* Task requirements: Extract every line below that contains the word "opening".

:::

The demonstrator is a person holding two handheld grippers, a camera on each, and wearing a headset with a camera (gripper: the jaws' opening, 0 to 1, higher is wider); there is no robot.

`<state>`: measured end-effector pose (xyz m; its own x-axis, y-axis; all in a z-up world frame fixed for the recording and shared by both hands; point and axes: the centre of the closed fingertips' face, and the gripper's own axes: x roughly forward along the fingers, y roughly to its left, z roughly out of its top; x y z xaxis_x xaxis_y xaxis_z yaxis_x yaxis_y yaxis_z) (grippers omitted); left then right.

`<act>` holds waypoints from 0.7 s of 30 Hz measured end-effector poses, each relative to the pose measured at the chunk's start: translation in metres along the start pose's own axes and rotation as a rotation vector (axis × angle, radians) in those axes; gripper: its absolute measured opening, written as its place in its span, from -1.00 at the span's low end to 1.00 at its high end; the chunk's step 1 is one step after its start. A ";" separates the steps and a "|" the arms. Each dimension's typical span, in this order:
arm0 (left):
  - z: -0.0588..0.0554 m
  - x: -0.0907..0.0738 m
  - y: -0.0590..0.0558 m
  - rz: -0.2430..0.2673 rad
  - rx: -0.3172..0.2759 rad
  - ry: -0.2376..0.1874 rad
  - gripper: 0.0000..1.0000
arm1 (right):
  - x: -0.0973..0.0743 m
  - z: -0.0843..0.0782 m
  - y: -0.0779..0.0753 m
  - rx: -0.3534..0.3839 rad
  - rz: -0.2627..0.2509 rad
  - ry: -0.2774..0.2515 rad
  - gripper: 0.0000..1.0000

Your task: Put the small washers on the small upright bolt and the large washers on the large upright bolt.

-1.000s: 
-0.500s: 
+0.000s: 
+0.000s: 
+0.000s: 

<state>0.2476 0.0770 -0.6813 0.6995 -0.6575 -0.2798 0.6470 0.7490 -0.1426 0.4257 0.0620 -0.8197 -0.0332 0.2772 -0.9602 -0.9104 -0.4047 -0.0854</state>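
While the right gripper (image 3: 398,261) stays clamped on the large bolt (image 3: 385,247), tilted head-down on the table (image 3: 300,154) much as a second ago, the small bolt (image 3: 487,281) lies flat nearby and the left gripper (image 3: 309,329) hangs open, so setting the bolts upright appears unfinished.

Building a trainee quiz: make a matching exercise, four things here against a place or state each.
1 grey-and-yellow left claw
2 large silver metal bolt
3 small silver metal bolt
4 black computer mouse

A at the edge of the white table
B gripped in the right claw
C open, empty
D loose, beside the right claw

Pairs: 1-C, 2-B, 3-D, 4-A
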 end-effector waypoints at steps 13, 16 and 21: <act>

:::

* Reply to the task:
The demonstrator is a person holding two handheld grippers, a camera on each, and wearing a headset with a camera (gripper: the jaws' opening, 0 to 1, higher is wider); there is no robot.
`<act>` holds waypoints from 0.7 s of 30 Hz measured end-effector poses, each relative to the pose measured at the chunk's start: translation in metres along the start pose's own axes and rotation as a rotation vector (axis × angle, radians) in those axes; gripper: its absolute measured opening, written as its place in its span, from -1.00 at the span's low end to 1.00 at its high end; the chunk's step 1 is one step after its start. A ";" separates the steps and a "|" the arms. Each dimension's typical span, in this order:

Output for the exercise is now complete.